* Exercise brief *
In the entries below, find each line with the word "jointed" and return it.

* Data supplied *
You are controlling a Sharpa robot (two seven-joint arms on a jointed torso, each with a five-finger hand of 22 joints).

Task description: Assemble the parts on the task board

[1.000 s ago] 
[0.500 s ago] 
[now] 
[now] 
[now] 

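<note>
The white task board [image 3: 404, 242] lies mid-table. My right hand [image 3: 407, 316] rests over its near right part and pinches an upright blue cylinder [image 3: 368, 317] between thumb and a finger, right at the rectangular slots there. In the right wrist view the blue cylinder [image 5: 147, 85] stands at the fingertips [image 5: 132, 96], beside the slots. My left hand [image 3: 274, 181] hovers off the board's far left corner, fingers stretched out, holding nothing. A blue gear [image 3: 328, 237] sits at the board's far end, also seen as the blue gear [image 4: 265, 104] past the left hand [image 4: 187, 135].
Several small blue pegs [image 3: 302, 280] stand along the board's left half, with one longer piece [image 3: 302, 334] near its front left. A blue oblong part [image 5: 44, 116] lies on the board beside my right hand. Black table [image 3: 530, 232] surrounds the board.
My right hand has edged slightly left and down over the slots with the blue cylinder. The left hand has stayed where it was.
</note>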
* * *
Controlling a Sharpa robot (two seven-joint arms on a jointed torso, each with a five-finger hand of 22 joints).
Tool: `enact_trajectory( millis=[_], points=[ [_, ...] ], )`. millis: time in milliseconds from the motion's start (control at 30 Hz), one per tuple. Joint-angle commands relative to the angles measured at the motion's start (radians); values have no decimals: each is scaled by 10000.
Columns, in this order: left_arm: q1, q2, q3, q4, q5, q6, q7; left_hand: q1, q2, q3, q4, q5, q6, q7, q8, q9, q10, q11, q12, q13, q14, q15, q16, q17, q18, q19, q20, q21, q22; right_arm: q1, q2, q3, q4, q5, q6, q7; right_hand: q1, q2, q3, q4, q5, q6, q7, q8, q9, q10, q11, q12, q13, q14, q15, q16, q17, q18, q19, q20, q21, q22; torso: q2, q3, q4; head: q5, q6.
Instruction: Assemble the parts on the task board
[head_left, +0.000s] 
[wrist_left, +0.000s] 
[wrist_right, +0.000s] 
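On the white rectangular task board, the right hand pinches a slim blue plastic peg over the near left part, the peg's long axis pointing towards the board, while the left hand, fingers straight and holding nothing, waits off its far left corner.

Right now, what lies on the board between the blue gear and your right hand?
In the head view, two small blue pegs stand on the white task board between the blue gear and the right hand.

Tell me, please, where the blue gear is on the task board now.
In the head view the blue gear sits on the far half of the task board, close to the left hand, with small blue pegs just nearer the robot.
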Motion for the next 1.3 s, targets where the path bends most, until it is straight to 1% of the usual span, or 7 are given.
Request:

* The answer *
You are controlling a Sharpa robot (two seven-joint arms on a jointed torso, each with a five-finger hand of 22 joints).
Controlling a Sharpa robot (two seven-joint arms on a jointed torso, each with a five-finger hand of 22 joints).

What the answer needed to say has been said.